Toda empresa sujeta a IVA en España convive cada año con dos declaraciones que, aunque relacionadas, cumplen funciones distintas: el modelo 303 y modelo 390. El primero es la autoliquidación periódica del impuesto, mientras que el segundo es un resumen anual meramente informativo. Confundir su naturaleza, sus plazos o su contenido es una fuente habitual de errores que puede derivar en requerimientos de la Agencia Tributaria, discrepancias entre lo declarado trimestralmente y el resumen anual, e incluso en sanciones. En 2026, con los sistemas de suministro inmediato de información cada vez más extendidos, la coherencia entre ambos modelos es objeto de un control automatizado especialmente riguroso.
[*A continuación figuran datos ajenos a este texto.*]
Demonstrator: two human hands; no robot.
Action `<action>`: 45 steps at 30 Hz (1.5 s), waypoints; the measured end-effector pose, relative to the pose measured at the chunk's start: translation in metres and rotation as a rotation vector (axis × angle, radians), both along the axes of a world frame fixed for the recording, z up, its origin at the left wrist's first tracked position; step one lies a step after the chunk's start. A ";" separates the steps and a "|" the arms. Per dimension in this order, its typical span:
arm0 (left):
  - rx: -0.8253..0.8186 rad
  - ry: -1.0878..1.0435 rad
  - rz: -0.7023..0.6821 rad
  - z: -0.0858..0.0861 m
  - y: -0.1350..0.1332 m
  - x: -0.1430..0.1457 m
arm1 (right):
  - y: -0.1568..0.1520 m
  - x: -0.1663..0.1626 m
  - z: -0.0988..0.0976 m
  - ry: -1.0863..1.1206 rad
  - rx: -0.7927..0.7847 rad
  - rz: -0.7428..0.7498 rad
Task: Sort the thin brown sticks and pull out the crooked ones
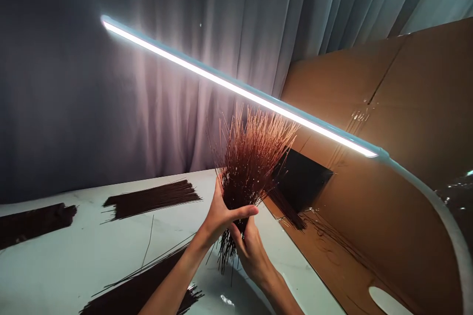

Modelo 303 y modelo 390: qué función cumple cada uno
El modelo 303 es la autoliquidación mediante la cual el sujeto pasivo declara e ingresa (o solicita la devolución de) el IVA devengado y soportado en un periodo determinado, que con carácter general es trimestral, aunque las grandes empresas y quienes se acogen a determinados regímenes especiales deben presentarlo mensualmente. En este modelo se consignan las bases imponibles y cuotas de IVA repercutido, el IVA soportado deducible, las compensaciones de periodos anteriores y el resultado final de la liquidación.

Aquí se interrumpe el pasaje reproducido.